"Invalid file index" failures, suspicious index numbers
Mailing list subscriptions
ushootoo at unixhosts.net
Wed Oct 11 11:01:33 GMT 2006
I've trying to do a backup from a remote host to a local machine via
rsync using the following configuration:
Remote host (Red Hat Enterprise Linux ES3):
$ uname -srmpi
Linux 2.4.21-47.EL i686 athlon i386
$ cat /etc/redhat-release
Red Hat Enterprise Linux ES release 3 (Taroon Update 8)
$ rsync --version
rsync version 2.6.8 protocol version 29
Local machine (Mac OS X 10.4.8, Intel):
$ uname -v
Darwin Kernel Version 8.8.1: Mon Sep 25 19:42:00 PDT 2006;
root:xnu-792.13.8.obj~1/RELEASE_I38
$ rsync --version
rsync version 2.6.8 protocol version 29
The backup is started from the local machine with root privs (using
sudo), encrypted transport provided by SSH with public-key
authentication; the invocation looks like this:
sudo rsync -e "ssh -i full_path_to_key_file" -avzx \
--numeric-ids --delete --progress \
root at example.com:/ /var/root/backups/example.com/
On the remote host, rsync logs in with root privileges and a forced
command appears in the authorized keys file; logging shows that this
is the actual command being sent to the server:
rsync --server --sender -vlogDtprxz --numeric-ids . /
Now, I think the SSH side of things is working fine because dry runs
(with the -n switch) work fine but as soon as I try to do a real
backup I always bail with an error like this:
Invalid file index: -1610612736 (count=9406) [sender]

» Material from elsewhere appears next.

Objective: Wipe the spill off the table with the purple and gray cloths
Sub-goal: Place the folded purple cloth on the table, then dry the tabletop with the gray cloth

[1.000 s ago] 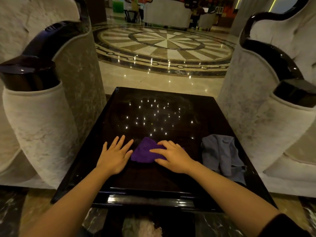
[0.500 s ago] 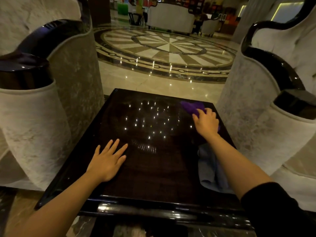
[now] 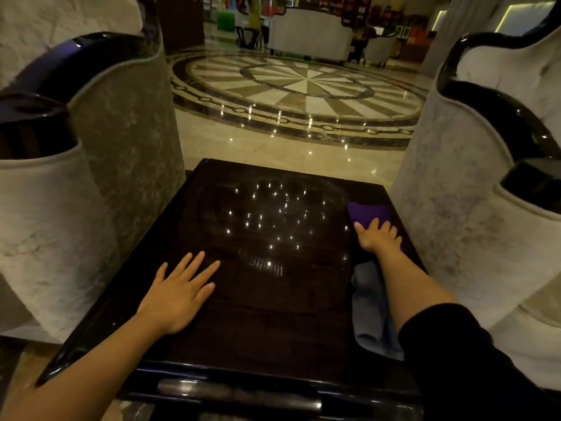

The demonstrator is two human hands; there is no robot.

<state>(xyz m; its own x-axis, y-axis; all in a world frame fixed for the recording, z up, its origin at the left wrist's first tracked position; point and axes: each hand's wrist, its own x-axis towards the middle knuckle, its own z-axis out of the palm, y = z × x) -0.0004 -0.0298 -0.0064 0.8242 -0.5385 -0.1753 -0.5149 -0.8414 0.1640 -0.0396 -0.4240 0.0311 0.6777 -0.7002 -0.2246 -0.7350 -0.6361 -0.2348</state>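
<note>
The dark glossy rectangular desk [image 3: 273, 314] stands between two pale upholstered armchairs [image 3: 127, 141]. The crumpled gray cloth [image 3: 368, 308] lies at the near right edge, under the right forearm. The left hand [image 3: 179, 294] rests flat, fingers spread, holding nothing. The right hand [image 3: 378, 237] presses flat on the small purple cloth [image 3: 368, 212] at the far right. Wiping is under way; next probably a sweep back leftward. Compared with half a second ago, hand and cloth sit slightly further right.

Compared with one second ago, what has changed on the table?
The right hand slid the purple cloth from the near middle of the table to its far right corner, pressing it flat. The left hand stayed flat on the near left; the gray cloth stayed at the right edge, untouched.
</note>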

rsync error: protocol incompatibility (code 2) at sender.c(169)
[sender=2.6.8]
rsync: writefd_unbuffered failed to write 4092 bytes [generator]:
Broken pipe (32)rsync: connection unexpectedly closed (195901 bytes
received so far) [receiver]
rsync error: error in rsync protocol data stream (code 12) at io.c
(463) [receiver=2.6.8]
rsync error: error in rsync protocol data stream (code 12) at io.c
(1119) [generator=2.6.8]
Sometimes the numbers are different (-1610612736, 1610612736 or
524288) but the error is always the same: an "Invalid file index"

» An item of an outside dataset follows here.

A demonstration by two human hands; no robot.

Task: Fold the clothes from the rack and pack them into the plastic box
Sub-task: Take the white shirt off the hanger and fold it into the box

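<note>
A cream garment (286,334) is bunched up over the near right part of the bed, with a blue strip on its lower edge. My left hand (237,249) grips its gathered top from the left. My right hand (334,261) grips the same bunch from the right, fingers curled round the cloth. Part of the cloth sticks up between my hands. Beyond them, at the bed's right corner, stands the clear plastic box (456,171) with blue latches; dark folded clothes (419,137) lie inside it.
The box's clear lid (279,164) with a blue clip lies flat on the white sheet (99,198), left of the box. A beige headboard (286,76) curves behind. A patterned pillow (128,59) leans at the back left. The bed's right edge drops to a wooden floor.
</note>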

error and rsync subsequently dies.
In a previous post to the list (http://lists.samba.org/archive/rsync/
2006-June/015828.html) Wayne wrote this:
> This number is exactly 0x60000000, so another possibility that
> comes to mind is that the byte-order messed up somehow. Look in
> byteorder.h and make sure that CAREFUL_ALIGNMENT is being defined
> on any system that uses most-significant-byte-first ordering.

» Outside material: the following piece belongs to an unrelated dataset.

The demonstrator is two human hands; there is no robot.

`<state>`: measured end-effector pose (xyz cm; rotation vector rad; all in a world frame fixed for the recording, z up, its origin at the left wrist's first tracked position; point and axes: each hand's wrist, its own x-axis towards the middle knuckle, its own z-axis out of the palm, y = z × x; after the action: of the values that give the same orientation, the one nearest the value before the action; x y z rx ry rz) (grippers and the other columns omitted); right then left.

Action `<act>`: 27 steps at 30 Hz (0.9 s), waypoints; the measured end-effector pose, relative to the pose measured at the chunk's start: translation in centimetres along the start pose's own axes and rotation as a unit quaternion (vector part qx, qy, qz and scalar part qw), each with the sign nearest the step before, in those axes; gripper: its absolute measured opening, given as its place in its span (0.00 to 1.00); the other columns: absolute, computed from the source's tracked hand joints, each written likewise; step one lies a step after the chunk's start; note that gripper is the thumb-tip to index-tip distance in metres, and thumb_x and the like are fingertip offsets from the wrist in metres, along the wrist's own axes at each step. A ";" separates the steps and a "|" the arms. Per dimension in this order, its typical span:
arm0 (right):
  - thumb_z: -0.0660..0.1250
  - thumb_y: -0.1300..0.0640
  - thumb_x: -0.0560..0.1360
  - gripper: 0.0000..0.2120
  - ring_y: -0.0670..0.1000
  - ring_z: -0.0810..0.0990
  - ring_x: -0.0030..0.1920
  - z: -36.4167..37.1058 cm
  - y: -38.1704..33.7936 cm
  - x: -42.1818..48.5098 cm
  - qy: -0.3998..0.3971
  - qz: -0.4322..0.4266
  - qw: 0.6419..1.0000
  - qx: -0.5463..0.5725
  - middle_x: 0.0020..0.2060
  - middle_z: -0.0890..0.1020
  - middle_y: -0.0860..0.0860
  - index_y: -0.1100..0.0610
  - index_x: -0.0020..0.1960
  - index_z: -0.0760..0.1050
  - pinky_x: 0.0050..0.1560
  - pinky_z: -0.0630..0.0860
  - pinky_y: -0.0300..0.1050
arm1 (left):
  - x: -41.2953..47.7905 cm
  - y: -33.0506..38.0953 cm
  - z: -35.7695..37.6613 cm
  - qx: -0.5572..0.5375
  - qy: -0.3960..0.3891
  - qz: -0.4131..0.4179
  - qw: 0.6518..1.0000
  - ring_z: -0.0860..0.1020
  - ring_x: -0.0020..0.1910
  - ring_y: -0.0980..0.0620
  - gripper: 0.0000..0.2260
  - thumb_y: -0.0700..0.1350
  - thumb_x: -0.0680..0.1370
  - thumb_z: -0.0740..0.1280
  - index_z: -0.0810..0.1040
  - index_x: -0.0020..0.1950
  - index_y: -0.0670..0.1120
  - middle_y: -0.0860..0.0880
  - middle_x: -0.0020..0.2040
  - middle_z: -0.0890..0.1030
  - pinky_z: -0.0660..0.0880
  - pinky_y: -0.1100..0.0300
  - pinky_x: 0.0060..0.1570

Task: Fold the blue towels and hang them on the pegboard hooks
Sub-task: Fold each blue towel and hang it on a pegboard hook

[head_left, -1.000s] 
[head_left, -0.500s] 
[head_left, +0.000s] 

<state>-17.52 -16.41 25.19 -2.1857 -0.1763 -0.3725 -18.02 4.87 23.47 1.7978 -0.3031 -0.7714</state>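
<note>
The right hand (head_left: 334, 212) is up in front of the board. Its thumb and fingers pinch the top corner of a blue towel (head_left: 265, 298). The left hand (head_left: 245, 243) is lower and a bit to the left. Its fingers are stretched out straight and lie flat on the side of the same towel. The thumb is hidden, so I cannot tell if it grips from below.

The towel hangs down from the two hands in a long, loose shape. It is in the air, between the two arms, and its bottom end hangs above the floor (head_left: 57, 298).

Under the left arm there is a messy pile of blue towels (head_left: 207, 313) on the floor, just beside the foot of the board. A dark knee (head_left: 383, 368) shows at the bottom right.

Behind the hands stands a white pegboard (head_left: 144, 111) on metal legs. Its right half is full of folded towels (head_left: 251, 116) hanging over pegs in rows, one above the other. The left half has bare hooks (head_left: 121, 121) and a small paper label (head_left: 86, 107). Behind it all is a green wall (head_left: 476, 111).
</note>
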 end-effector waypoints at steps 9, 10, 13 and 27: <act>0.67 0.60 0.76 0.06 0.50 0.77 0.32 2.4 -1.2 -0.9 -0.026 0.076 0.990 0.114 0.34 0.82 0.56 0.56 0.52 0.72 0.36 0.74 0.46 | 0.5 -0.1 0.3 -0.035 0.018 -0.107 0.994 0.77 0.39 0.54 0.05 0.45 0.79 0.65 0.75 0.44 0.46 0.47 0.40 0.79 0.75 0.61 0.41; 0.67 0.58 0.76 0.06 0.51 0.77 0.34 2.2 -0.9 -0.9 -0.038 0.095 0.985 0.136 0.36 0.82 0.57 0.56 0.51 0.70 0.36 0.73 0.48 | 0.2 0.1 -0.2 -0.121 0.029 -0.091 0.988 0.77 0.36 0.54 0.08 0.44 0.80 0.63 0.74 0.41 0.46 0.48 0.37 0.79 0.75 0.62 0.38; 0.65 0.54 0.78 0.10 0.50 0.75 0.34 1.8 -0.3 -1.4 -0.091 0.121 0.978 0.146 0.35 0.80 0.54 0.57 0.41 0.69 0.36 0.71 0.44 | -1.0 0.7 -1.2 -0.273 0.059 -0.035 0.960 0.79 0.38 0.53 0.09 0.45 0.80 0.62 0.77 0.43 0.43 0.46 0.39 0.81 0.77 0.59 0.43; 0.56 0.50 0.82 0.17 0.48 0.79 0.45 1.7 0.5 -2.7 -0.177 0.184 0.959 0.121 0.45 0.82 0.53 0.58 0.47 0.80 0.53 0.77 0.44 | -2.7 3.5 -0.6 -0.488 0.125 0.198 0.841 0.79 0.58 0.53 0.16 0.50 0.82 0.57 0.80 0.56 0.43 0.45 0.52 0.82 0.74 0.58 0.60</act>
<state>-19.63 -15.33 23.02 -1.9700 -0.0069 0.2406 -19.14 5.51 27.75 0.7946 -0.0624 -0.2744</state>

I'm getting the same number (1610612736), and I also note that 524288
is a suspicious-looking number as well (0x80000). I don't think there
is a byte-ordering issue at play here. The configure script correctly
identifies the build machine as little-endian (i386) and even if I
override things and set CAREFUL_ALIGNMENT rsync still bails with
those invalid file index errors.
Some warnings were produced during the build but they all look
harmless to me. Things like:
rsync.c: In function ‘sig_int’:
rsync.c:231: warning: unused parameter ‘val’
This is because __attribute__((__unused__)) is omitted on the Mac OS
X builds because of a bug in GCC; incidentally, that bug is no longer
present in the current version:
$ gcc --version
i686-apple-darwin8-gcc-4.0.1 (GCC) 4.0.1 (Apple Computer, Inc. build
5363)
And some other warnings like this:
log.c: In function ‘rwrite’:
log.c:307: warning: passing argument 2 of ‘libiconv’ from
incompatible pointer type
But that's just complaining because it expects a "const char*" and
it's being passed a "char *", and it looks harmless enough to me.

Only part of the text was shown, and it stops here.